• Extracted data entries
Segment Open

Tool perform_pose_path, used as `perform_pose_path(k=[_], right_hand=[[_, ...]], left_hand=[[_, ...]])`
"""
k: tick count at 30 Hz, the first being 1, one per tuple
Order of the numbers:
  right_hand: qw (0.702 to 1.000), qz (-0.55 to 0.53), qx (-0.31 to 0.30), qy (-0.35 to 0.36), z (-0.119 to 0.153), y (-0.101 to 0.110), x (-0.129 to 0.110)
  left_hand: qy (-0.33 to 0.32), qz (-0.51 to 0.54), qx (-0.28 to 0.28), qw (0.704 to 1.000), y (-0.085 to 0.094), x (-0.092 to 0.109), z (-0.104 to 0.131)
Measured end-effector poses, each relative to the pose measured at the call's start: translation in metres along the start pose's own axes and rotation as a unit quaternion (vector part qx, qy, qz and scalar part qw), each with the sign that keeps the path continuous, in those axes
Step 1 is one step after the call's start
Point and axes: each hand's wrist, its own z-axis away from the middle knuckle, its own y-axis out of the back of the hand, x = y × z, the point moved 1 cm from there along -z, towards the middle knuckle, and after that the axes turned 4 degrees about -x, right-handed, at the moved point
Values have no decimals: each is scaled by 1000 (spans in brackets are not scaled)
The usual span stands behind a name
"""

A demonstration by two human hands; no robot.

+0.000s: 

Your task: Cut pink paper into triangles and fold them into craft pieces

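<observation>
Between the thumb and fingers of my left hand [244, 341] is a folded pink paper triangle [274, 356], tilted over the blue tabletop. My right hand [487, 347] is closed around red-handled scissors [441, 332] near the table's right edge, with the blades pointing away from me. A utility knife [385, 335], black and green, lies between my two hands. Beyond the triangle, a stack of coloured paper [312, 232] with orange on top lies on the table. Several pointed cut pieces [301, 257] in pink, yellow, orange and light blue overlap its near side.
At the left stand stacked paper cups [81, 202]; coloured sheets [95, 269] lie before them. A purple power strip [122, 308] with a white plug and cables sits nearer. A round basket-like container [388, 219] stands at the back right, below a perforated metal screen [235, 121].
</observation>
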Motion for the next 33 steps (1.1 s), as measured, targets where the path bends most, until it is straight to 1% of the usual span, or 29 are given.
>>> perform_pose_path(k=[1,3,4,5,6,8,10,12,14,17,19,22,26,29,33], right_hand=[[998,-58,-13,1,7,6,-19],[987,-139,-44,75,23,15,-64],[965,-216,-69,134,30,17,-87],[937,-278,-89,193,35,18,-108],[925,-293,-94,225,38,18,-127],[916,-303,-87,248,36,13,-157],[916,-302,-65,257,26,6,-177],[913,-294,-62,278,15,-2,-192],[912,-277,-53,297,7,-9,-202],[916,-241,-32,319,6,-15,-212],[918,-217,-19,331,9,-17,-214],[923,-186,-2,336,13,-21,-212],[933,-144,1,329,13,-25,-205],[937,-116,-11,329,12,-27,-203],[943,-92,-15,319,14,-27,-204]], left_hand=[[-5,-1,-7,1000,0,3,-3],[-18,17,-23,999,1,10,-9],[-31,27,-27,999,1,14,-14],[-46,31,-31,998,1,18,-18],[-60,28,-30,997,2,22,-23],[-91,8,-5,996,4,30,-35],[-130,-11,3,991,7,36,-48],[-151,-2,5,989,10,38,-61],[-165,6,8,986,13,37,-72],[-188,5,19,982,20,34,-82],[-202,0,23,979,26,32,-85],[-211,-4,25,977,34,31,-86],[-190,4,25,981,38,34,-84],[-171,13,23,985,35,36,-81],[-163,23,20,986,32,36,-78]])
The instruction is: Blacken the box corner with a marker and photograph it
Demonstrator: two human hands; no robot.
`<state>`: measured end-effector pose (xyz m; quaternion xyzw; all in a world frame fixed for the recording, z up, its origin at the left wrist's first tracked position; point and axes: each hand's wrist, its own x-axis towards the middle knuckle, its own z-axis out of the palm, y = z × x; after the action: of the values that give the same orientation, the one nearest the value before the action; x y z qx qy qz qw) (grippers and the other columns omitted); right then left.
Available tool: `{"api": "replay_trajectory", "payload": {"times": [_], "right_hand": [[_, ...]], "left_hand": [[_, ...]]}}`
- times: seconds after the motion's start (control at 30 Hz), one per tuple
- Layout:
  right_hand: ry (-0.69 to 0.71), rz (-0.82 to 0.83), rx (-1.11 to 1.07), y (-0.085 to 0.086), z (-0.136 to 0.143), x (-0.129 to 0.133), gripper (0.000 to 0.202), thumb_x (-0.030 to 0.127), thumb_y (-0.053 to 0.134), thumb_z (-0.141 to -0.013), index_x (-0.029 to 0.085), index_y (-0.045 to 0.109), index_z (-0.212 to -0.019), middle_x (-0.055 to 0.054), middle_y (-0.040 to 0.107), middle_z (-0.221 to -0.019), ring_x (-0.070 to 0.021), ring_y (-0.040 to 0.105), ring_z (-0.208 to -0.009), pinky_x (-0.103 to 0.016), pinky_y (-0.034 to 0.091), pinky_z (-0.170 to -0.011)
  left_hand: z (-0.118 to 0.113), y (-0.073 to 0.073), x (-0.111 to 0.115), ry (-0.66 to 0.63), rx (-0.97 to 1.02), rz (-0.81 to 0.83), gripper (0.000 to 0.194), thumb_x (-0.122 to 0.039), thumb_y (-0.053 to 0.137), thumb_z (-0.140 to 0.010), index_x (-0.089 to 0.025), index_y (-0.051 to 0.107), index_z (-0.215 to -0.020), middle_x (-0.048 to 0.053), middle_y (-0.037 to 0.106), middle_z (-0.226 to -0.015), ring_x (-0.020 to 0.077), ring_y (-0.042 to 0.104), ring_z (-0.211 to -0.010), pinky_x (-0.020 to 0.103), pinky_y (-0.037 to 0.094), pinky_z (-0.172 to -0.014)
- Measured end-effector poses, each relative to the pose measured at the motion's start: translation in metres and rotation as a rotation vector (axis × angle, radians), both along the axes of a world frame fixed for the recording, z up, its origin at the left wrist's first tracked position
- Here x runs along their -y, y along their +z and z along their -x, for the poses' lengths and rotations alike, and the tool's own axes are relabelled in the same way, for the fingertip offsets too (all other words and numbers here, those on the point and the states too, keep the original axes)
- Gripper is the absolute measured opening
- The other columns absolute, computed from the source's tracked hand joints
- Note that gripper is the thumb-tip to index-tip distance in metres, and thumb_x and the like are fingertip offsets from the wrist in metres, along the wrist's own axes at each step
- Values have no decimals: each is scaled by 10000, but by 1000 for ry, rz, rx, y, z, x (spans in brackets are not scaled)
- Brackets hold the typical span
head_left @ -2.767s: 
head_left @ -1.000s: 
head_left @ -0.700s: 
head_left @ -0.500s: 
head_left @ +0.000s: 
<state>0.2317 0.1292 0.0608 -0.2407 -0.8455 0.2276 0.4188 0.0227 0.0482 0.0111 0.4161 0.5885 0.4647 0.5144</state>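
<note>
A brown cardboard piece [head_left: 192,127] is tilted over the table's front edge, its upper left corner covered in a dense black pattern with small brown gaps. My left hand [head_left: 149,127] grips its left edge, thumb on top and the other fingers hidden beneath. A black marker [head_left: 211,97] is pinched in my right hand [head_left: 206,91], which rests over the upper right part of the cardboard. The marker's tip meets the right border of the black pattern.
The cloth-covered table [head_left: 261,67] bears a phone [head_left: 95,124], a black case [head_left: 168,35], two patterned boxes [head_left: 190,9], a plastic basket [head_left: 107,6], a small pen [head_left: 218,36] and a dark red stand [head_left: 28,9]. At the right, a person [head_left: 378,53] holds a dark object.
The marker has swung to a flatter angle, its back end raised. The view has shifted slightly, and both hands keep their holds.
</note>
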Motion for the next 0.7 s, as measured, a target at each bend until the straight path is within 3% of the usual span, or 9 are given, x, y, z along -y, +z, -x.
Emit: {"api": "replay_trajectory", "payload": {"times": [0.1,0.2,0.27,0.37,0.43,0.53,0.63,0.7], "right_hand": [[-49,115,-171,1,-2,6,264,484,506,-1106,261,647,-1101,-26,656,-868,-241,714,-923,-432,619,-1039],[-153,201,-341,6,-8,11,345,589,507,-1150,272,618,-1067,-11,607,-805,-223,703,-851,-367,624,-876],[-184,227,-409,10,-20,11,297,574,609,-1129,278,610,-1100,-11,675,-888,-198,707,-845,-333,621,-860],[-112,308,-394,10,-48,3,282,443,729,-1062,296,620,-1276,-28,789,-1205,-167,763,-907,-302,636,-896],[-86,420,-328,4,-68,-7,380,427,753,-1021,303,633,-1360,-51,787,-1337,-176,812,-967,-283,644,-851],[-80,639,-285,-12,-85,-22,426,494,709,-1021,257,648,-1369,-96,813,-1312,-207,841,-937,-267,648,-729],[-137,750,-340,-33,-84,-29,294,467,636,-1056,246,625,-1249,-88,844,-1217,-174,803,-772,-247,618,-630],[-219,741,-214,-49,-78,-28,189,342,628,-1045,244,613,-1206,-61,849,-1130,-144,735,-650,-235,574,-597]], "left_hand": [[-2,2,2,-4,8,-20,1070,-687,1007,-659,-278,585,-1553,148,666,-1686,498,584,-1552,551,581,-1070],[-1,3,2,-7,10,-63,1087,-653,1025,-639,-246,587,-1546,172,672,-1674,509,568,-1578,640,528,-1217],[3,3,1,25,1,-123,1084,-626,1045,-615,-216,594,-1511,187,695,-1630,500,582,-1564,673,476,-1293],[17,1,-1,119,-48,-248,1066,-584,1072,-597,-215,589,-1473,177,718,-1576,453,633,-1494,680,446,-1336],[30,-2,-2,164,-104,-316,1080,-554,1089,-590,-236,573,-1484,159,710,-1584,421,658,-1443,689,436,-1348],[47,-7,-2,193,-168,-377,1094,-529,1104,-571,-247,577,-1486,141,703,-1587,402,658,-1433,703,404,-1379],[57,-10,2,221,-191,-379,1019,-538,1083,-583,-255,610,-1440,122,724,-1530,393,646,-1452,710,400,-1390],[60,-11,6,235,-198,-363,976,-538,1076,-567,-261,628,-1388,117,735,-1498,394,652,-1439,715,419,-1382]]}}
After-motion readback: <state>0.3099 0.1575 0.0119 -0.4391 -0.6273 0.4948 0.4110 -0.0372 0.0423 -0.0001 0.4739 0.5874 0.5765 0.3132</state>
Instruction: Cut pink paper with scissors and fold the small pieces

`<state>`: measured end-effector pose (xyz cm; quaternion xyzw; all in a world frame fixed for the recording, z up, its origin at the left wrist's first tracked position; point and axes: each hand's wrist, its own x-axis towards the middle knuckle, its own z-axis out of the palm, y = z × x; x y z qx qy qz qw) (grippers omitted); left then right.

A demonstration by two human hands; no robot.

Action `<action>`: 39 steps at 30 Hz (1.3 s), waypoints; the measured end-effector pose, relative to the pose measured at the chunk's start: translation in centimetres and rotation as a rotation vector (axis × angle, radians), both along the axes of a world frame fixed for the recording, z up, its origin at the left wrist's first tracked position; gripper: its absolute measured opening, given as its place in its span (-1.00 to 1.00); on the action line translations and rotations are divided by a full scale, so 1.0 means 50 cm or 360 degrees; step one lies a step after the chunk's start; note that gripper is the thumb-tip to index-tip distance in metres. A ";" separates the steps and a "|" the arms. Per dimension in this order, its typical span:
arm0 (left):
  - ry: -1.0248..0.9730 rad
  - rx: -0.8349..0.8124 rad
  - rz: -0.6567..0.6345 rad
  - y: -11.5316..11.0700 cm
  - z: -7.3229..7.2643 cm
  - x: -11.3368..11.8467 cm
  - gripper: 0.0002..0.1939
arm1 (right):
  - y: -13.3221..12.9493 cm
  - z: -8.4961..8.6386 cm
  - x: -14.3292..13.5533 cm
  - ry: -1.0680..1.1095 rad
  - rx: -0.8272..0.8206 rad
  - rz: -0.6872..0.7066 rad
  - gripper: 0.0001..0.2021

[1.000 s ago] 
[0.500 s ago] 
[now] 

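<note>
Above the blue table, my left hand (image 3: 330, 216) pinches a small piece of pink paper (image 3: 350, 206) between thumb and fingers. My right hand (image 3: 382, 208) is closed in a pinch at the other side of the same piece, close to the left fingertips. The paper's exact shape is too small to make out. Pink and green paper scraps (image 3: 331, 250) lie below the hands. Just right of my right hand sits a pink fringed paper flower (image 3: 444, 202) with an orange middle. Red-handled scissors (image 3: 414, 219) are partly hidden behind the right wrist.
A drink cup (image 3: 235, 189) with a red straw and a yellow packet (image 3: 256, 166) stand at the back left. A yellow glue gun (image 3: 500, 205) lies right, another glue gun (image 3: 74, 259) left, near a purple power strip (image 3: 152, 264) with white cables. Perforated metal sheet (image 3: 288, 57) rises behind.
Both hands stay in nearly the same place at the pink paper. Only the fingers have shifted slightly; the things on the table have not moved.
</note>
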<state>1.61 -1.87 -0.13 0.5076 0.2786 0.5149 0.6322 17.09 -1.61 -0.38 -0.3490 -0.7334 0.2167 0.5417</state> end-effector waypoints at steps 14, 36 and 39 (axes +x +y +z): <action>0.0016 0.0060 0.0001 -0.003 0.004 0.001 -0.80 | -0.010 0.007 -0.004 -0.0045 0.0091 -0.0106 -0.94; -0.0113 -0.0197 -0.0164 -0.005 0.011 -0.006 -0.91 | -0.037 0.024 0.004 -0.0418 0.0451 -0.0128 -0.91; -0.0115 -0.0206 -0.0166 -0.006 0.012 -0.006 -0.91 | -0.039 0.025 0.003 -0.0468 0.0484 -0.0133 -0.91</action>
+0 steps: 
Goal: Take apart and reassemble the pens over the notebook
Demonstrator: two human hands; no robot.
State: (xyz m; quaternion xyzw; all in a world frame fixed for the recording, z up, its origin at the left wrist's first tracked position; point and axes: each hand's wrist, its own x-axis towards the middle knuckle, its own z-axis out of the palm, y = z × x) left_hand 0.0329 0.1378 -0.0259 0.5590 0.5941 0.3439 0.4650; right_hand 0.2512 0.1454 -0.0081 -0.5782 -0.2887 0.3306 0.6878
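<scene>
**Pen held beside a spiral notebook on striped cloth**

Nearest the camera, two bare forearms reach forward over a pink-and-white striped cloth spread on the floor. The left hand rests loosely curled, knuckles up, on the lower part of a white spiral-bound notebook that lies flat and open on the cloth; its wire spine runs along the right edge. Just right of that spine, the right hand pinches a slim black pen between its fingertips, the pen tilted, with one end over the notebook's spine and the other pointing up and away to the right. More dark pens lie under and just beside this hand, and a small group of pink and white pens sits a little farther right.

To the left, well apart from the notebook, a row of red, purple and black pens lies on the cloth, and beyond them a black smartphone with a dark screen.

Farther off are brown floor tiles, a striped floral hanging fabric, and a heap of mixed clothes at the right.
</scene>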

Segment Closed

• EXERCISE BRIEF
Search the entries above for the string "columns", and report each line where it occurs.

• COMPLETED EXERCISE
`<state>`: measured end-effector pose (xyz m; quaternion xyzw; all in a world frame fixed for the recording, z up, its origin at the left wrist's first tracked position; point and axes: each hand's wrist, its own x-axis towards the middle knuckle, its own z-axis out of the palm, y = z × x; after the action: of the values that give the same orientation, the one nearest the value before the action; x y z qx qy qz qw) (grippers and the other columns omitted); right then left.
- The other columns absolute, computed from the source's tracked hand joints

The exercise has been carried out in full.